What is needed is each line of the data below that holds the string "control".

++++++++

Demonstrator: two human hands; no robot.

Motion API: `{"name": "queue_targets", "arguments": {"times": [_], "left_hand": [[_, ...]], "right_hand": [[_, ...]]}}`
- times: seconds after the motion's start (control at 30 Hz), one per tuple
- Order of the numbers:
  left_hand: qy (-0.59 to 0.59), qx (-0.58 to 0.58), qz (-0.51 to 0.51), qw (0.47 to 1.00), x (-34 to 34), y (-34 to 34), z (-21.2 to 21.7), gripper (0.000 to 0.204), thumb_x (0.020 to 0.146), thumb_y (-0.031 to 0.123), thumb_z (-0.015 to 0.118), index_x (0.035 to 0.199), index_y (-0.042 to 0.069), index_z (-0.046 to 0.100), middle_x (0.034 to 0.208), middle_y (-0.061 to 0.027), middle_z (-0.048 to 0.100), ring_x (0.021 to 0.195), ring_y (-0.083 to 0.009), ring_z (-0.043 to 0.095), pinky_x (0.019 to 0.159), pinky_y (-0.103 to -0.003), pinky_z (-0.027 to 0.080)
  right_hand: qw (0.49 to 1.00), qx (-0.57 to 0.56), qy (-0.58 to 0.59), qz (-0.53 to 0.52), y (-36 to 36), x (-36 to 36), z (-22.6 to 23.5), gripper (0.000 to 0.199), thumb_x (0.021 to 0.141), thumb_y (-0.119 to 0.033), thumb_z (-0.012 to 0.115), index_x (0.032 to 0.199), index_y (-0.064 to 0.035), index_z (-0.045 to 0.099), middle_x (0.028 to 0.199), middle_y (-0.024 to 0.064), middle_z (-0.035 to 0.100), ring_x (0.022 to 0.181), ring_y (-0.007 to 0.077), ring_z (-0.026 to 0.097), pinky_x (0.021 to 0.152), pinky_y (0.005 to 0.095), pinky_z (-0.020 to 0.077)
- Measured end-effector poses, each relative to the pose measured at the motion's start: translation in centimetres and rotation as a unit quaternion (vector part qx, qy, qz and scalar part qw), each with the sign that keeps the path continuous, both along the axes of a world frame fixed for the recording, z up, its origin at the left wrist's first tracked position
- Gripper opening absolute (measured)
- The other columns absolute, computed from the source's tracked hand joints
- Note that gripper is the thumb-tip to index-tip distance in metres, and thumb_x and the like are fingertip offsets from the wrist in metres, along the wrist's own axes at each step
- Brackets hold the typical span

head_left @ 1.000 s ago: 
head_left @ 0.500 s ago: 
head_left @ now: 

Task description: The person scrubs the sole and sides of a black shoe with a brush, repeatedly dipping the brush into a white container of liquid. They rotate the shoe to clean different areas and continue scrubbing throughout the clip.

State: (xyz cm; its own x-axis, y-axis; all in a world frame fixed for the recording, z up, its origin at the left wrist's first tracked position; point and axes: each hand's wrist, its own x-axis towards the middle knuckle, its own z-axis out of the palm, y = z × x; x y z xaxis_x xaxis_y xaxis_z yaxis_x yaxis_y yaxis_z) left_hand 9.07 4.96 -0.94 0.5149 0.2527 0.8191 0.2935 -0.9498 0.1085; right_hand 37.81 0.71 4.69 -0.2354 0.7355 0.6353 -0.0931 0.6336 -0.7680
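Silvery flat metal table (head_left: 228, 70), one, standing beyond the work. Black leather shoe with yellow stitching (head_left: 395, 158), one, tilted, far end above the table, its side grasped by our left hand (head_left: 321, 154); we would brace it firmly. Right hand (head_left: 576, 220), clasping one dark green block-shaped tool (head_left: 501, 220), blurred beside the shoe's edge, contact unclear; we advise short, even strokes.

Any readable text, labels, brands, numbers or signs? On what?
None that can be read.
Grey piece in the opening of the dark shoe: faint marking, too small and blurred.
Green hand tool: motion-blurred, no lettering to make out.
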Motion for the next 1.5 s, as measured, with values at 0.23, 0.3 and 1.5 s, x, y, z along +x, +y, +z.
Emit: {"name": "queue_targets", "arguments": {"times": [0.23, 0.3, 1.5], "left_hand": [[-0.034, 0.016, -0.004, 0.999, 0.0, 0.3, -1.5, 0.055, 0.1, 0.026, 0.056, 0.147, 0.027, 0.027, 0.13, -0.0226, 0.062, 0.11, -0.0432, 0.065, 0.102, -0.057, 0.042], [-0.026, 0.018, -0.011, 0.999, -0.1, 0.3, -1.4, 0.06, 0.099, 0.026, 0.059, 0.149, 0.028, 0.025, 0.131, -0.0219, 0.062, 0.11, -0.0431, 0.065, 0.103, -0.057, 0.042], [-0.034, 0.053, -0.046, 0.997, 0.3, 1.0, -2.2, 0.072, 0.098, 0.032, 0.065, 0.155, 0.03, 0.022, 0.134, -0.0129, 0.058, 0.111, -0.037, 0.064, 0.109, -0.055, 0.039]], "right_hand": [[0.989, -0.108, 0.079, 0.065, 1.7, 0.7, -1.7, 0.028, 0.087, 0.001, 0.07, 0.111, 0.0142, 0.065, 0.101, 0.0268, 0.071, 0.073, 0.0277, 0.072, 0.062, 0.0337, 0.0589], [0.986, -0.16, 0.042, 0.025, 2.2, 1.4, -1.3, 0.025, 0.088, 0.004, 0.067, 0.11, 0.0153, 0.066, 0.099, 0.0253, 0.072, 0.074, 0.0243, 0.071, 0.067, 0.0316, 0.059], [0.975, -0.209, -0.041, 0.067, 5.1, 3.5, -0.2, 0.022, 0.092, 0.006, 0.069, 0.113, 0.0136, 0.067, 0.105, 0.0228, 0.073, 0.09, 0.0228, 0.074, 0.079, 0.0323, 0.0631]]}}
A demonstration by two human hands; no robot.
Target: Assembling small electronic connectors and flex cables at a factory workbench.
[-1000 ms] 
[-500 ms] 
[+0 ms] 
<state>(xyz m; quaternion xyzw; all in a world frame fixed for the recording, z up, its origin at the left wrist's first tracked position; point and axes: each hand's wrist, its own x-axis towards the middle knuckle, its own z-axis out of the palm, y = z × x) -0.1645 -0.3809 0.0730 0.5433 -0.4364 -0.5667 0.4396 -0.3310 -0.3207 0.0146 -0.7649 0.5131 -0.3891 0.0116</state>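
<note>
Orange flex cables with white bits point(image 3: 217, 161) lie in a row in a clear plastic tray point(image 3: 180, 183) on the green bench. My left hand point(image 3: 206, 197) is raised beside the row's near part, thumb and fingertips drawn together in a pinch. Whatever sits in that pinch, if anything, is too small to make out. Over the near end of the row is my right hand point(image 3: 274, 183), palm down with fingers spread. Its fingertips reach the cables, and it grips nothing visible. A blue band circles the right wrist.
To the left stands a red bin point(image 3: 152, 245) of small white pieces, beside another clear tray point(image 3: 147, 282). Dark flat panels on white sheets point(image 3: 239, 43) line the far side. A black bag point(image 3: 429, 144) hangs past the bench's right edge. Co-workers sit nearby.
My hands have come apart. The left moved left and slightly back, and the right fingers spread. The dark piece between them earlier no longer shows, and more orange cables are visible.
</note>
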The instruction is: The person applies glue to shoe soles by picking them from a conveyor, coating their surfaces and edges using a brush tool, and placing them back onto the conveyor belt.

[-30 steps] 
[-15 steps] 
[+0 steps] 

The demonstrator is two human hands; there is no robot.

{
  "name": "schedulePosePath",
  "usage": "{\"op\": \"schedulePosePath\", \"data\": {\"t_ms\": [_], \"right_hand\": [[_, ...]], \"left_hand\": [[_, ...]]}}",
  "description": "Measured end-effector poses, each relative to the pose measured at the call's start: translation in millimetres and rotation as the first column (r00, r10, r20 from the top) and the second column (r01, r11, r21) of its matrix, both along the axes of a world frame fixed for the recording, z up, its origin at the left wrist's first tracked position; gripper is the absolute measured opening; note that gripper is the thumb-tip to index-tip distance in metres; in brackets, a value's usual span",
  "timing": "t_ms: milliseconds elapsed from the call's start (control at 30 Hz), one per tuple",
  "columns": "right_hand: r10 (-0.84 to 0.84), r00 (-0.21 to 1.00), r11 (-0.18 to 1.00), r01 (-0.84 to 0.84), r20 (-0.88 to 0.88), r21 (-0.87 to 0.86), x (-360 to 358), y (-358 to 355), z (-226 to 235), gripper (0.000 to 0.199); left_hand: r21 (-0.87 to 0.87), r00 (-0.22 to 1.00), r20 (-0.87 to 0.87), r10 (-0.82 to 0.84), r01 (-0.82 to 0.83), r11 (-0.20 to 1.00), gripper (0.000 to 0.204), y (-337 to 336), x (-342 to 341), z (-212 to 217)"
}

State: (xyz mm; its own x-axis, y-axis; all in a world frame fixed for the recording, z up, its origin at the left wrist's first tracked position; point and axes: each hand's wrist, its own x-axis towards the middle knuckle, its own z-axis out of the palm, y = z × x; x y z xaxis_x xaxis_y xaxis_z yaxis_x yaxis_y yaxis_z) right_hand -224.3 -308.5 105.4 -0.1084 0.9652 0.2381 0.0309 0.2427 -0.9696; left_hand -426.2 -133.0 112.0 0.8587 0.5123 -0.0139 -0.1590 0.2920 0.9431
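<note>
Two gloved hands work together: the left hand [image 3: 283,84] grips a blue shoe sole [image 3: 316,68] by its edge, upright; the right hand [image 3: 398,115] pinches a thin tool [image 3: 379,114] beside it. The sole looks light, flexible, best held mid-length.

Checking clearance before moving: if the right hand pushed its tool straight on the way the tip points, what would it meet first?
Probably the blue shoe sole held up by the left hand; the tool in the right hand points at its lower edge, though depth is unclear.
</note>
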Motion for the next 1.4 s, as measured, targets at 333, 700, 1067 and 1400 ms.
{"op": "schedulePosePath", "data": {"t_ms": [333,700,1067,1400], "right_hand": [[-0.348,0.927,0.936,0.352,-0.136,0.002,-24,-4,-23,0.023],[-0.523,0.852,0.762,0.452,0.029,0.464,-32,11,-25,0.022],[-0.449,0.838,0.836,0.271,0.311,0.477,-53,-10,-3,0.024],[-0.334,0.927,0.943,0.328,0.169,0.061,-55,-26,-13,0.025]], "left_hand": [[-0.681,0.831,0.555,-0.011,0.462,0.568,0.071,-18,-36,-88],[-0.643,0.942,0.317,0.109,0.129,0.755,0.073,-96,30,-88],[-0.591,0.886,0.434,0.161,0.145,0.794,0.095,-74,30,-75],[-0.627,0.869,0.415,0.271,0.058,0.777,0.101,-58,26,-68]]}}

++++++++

▶ [Result of this exercise]
- times: seconds after the motion's start (control at 30 Hz), one per tuple
  "timing": "t_ms: milliseconds elapsed from the call's start (control at 30 Hz), one per tuple",

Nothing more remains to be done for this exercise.